### What the task requires
The task calls for each record to be given again unchanged, minus any pictures.

Records from a dataset
-- Opening Marker --

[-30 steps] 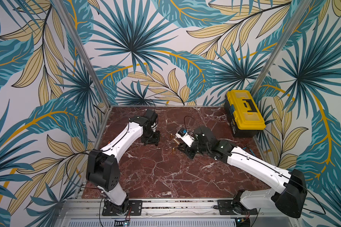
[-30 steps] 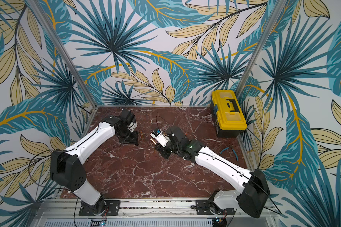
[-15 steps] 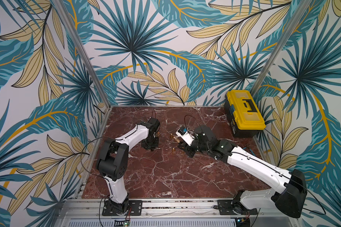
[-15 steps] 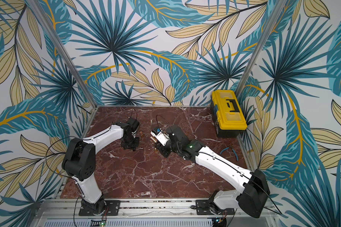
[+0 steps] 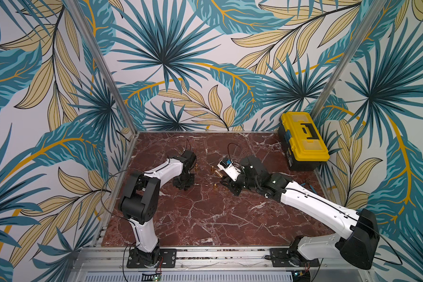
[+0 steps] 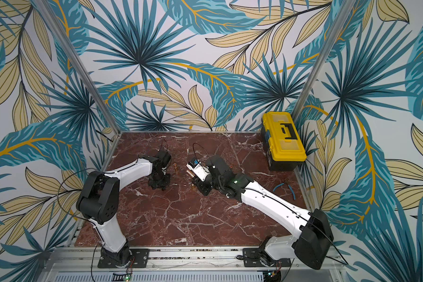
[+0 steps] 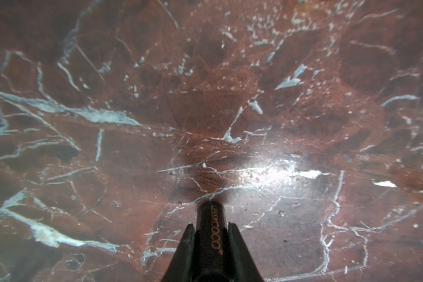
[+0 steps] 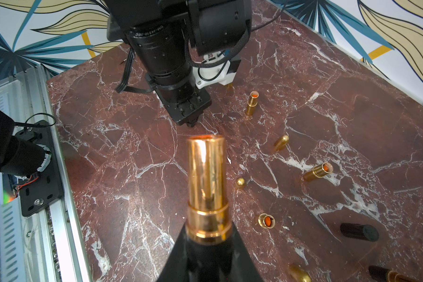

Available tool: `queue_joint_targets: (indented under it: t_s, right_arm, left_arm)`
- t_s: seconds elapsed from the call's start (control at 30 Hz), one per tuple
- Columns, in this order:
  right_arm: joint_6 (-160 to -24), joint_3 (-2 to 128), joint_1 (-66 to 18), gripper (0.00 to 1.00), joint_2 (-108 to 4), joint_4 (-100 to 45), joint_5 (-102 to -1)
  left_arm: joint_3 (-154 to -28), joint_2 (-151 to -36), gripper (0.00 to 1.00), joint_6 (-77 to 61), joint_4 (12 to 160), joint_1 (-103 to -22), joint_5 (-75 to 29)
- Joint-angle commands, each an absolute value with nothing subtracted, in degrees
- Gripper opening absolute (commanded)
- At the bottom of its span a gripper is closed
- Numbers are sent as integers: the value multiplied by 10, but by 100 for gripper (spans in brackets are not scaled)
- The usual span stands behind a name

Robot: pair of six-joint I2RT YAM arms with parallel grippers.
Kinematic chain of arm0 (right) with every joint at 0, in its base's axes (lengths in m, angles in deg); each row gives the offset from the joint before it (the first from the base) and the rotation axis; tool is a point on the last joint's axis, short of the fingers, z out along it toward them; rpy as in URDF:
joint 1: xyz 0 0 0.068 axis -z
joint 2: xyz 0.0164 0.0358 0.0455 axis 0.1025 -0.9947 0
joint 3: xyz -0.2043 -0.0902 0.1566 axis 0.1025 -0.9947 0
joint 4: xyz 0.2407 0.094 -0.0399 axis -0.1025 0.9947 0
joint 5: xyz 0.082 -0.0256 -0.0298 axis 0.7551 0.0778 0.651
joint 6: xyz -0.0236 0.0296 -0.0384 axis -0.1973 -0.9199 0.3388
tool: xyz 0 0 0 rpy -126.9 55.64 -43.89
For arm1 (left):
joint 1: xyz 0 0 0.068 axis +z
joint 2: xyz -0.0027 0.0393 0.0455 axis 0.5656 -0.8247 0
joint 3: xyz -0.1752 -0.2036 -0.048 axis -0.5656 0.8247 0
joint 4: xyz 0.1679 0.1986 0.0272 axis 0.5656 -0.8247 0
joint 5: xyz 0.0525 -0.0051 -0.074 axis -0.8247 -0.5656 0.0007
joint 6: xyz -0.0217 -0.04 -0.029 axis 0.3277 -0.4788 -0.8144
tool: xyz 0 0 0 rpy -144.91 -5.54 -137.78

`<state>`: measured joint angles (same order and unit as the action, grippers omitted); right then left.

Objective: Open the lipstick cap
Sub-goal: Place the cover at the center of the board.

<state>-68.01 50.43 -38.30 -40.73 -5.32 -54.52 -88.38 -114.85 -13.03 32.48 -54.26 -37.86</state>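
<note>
Left gripper [image 7: 210, 225] clamps the black cap [image 7: 210, 212], end down at the table [image 7: 108, 146], probably to park it; contact unclear. Right gripper [image 8: 208, 230] pinches the gold tube [image 8: 206, 171] by its base, so it's uncapped.

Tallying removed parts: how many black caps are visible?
2. One black cap is clamped in the left gripper; another cap lies on the table. A cut-off dark piece in the right wrist view may be a third.
</note>
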Motion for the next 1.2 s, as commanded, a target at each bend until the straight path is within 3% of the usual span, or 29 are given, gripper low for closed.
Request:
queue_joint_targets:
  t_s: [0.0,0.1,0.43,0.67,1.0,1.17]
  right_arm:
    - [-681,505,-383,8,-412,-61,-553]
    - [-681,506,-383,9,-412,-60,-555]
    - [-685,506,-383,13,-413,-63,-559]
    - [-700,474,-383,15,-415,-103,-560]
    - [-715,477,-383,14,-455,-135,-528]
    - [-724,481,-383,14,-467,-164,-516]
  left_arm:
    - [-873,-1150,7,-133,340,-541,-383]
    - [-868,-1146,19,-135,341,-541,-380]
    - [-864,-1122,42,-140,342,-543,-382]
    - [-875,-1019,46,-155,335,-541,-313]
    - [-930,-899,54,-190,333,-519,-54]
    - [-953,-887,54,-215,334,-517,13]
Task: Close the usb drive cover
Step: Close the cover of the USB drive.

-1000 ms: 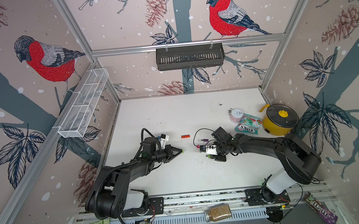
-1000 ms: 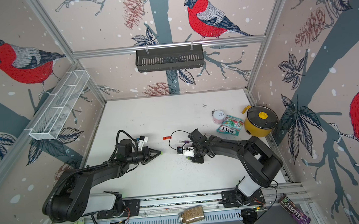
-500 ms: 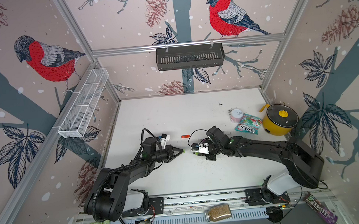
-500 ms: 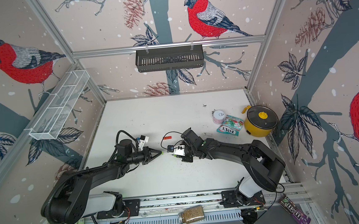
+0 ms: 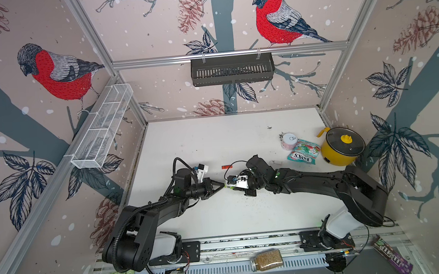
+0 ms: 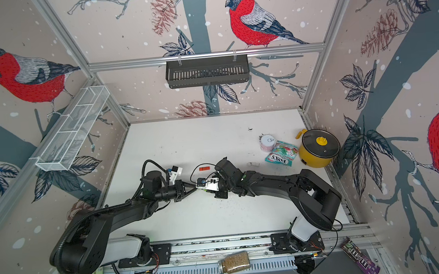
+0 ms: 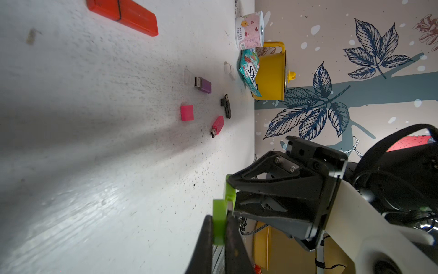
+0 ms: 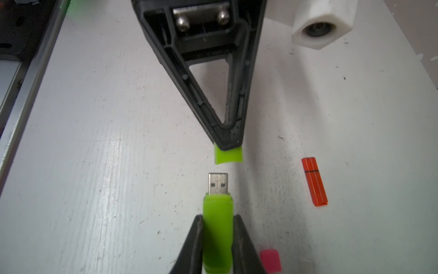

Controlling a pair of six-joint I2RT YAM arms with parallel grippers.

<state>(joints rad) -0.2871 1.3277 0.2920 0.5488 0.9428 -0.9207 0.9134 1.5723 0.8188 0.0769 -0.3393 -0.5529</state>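
Note:
My right gripper (image 8: 218, 217) is shut on the lime-green usb drive (image 8: 217, 227), whose bare metal plug (image 8: 218, 183) points at my left gripper (image 8: 228, 144). The left gripper (image 7: 219, 220) is shut on the matching green cover (image 7: 218, 213), which sticks out a little past its tips (image 8: 228, 156). Plug and cover face each other in line, with a small gap between them, just above the white table. In both top views the two grippers meet tip to tip at the table's middle (image 5: 225, 186) (image 6: 196, 188).
An orange capped drive (image 8: 314, 181) lies just behind the grippers. Under the right arm lie a purple drive (image 7: 203, 85), a pink cap (image 7: 187, 113), a pink drive (image 7: 217, 125) and a black drive (image 7: 226, 105). A yellow pot (image 5: 341, 145), a candy bag (image 5: 304, 152) and a can (image 5: 289, 140) stand at the right.
My right arm has carried the green drive leftward until its plug nearly meets the cover. The left arm has hardly moved.

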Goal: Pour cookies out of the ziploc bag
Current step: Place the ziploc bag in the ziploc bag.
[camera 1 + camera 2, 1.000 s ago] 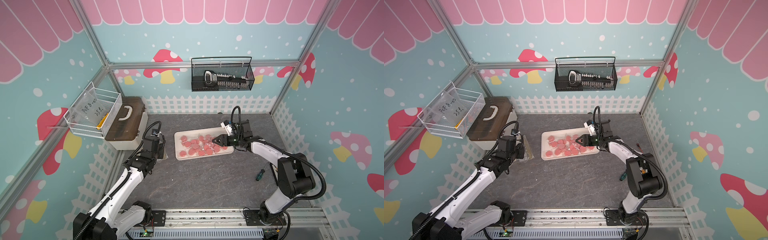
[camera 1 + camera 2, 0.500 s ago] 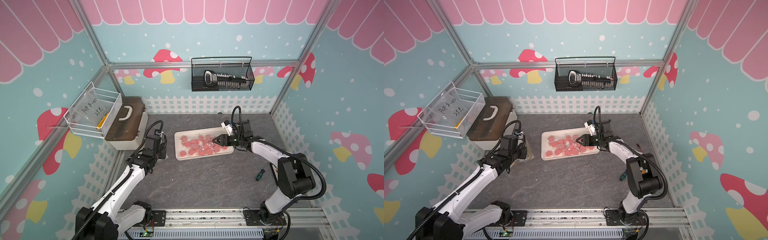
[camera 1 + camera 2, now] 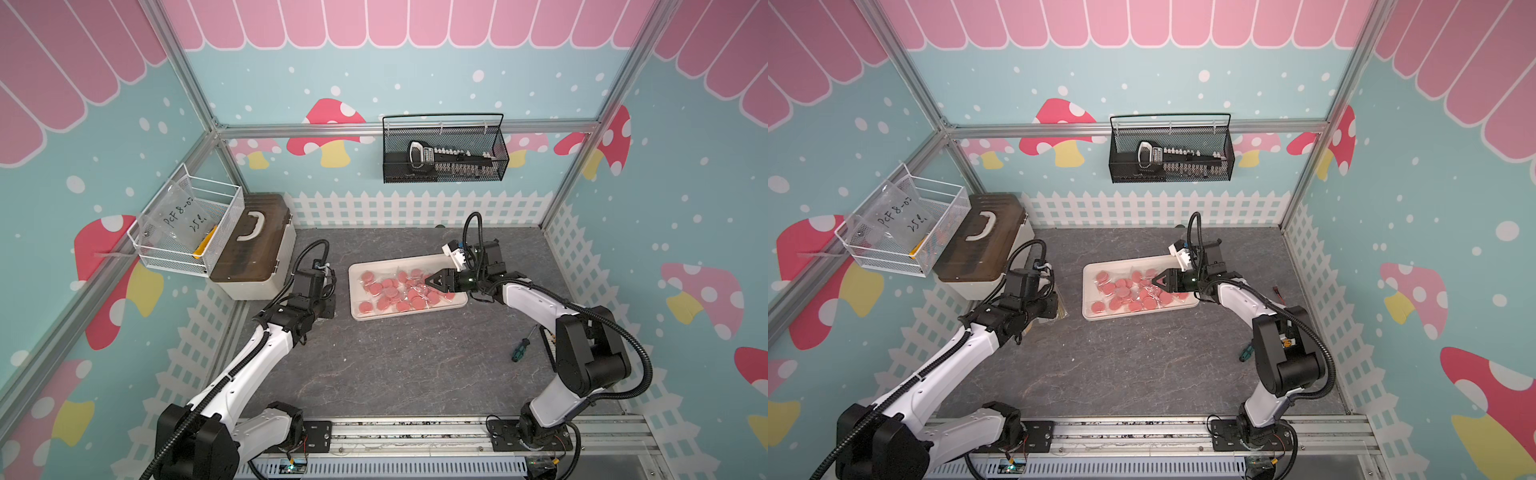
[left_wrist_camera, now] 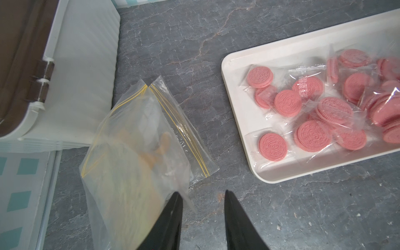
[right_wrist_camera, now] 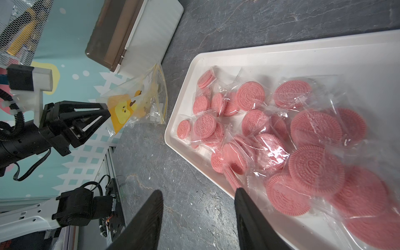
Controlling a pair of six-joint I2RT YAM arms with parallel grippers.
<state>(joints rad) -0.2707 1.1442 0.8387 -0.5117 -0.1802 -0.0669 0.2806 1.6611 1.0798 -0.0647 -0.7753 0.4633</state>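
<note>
In both top views the cookies (image 3: 399, 291) lie heaped in the white tray (image 3: 395, 266). The right pincer (image 3: 427, 282) hovers over its 3 o'clock end. The bag (image 3: 1061, 309) lies on the table at the tray's 9 o'clock, beside the toolbox (image 3: 253, 249).

Left wrist: the left pincer (image 4: 201, 193), nearly pressed together a second ago, now stands spread, with the limp bag slumped against one finger's outer side. The bag looks released, so pouring seems finished.

Right wrist: the right pincer is spread and empty, one tip at a wrapper.
</note>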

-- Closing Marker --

### Result for this exercise
[-30 steps] 
[-30 steps] 
[-15 steps] 
[-15 steps] 
[+0 steps] 
[+0 steps] 
[+0 steps] 
[+0 steps] 

Available tool: `queue_joint_targets: (indented under it: t_s, right_arm, left_arm)`
- t_s: seconds elapsed from the call's start (control at 30 Hz), one per tuple
- Columns, in this order:
  right_arm: joint_6 (-160 to -24), joint_3 (-2 to 128), joint_1 (-66 to 18), gripper (0.00 to 1.00), joint_2 (-108 to 4), joint_4 (-100 to 45), joint_5 (-102 to -1)
  left_arm: joint_3 (-154 to -28), joint_2 (-151 to -36), gripper (0.00 to 1.00), joint_6 (-77 to 61), joint_4 (12 to 160), joint_1 (-103 to -22), joint_5 (-75 to 29)
- Joint-angle commands, each an absolute value with nothing subtracted, in degrees
- Gripper opening absolute (commanded)
- At the bottom of its span a gripper is closed
- Numbers are sent as integers: the value multiplied by 10, but by 100 for gripper (spans in brackets are not scaled)
- The usual span stands behind a name

Robot: pair of six-joint I2RT YAM arms with parallel grippers.
Kinematic chain of arm0 (right) with every joint at 0, in its base's axes (lengths in m, angles in deg); each row gives the offset from the joint before it (the first from the base) and the rotation axis; tool is a point on the last joint's axis, short of the fingers, z out along it toward them; rpy as in URDF:
joint 1: xyz 0 0 0.068 axis -z
joint 2: xyz 0.0164 0.0358 0.0455 axis 0.1025 -0.9947 0
joint 3: xyz -0.2043 -0.0902 0.1566 axis 0.1025 -0.9947 0
joint 4: xyz 0.2407 0.094 -0.0399 axis -0.1025 0.9947 0
joint 5: xyz 0.082 -0.0256 -0.0298 axis 0.7551 0.0778 0.651
joint 6: xyz -0.0236 0.0296 -0.0384 axis -0.1973 -0.9199 0.3388
tool: xyz 0 0 0 rpy -126.9 55.64 -43.89
For arm1 (left):
joint 1: xyz 0 0 0.068 axis +z
joint 2: xyz -0.0027 0.0393 0.0455 axis 0.5656 -0.8247 0
joint 3: xyz -0.1752 -0.2036 -0.048 axis -0.5656 0.8247 0
joint 4: xyz 0.1679 0.1986 0.0272 axis 0.5656 -0.8247 0
joint 5: xyz 0.0525 -0.0051 -0.074 axis -0.8247 -0.5656 0.0007
joint 6: xyz -0.0217 -0.04 -0.029 axis 0.3277 -0.4788 -0.8144
tool: xyz 0 0 0 rpy -144.91 -5.54 -137.78

`<state>`: measured joint angles (same order and unit as the action, grippers omitted); right then left.

Objective: Open the lipstick cap
Sub-goal: Place the cover at the center of the board.

<state>-68.01 50.43 -38.30 -40.73 -5.32 -54.52 -88.38 -114.85 -13.03 32.48 -54.26 -37.86</state>
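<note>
Left gripper [image 7: 210, 225] clamps the black cap [image 7: 210, 212], end down at the table [image 7: 108, 146], probably to park it; contact unclear. Right gripper [image 8: 208, 230] pinches the gold tube [image 8: 206, 171] by its base, so it's uncapped.

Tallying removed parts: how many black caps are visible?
2. One black cap is clamped in the left gripper; another cap lies on the table. A cut-off dark piece in the right wrist view may be a third.
</note>
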Motion for the next 1.2 s, as commanded, a target at each bend until the straight path is within 3% of the usual span, or 29 are given, gripper low for closed.
Request:
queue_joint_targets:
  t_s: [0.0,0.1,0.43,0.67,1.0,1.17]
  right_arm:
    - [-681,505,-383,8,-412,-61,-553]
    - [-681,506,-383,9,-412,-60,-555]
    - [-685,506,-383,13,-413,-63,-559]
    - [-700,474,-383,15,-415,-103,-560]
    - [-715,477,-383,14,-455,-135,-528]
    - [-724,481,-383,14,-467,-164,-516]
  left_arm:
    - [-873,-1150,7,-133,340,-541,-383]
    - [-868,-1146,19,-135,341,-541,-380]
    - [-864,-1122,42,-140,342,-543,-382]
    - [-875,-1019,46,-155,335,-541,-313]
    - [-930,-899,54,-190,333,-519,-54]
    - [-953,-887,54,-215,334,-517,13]
Task: Close the usb drive cover
Step: Close the cover of the USB drive.

-1000 ms: 
-1000 ms: 
-500 ms: 
-500 ms: 
+0 ms: 
+0 ms: 
+0 ms: 
+0 ms: 

Controlling a pair of six-joint I2RT YAM arms with parallel grippers.

<state>(joints rad) -0.2871 1.3277 0.2920 0.5488 0.9428 -0.9207 0.9134 1.5723 0.8188 0.0769 -0.3393 -0.5529</state>
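Note:
My right gripper (image 8: 218, 217) is shut on the lime-green usb drive (image 8: 217, 227), whose bare metal plug (image 8: 218, 183) points at my left gripper (image 8: 228, 144). The left gripper (image 7: 219, 220) is shut on the matching green cover (image 7: 218, 213), which sticks out a little past its tips (image 8: 228, 156). Plug and cover face each other in line, with a small gap between them, just above the white table. In both top views the two grippers meet tip to tip at the table's middle (image 5: 225, 186) (image 6: 196, 188).
An orange capped drive (image 8: 314, 181) lies just behind the grippers. Under the right arm lie a purple drive (image 7: 203, 85), a pink cap (image 7: 187, 113), a pink drive (image 7: 217, 125) and a black drive (image 7: 226, 105). A yellow pot (image 5: 341, 145), a candy bag (image 5: 304, 152) and a can (image 5: 289, 140) stand at the right.
My right arm has carried the green drive leftward until its plug nearly meets the cover. The left arm has hardly moved.
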
Goal: Pour cookies out of the ziploc bag
Current step: Place the ziploc bag in the ziploc bag.
[camera 1 + camera 2, 1.000 s ago] 
[camera 1 + camera 2, 0.500 s ago] 
[camera 1 + camera 2, now] 
[left_wrist_camera, now] 
[right_wrist_camera, now] 
Controlling a pair of six-joint I2RT YAM arms with parallel grippers.
<state>(joints rad) -0.2707 1.1442 0.8387 -0.5117 -0.1802 -0.0669 0.2806 1.6611 1.0798 -0.0647 -0.7753 0.4633</state>
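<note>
In both top views the cookies (image 3: 399, 291) lie heaped in the white tray (image 3: 395, 266). The right pincer (image 3: 427, 282) hovers over its 3 o'clock end. The bag (image 3: 1061, 309) lies on the table at the tray's 9 o'clock, beside the toolbox (image 3: 253, 249).

Left wrist: the left pincer (image 4: 201, 193), nearly pressed together a second ago, now stands spread, with the limp bag slumped against one finger's outer side. The bag looks released, so pouring seems finished.

Right wrist: the right pincer is spread and empty, one tip at a wrapper.
</note>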

The exercise requires no more work.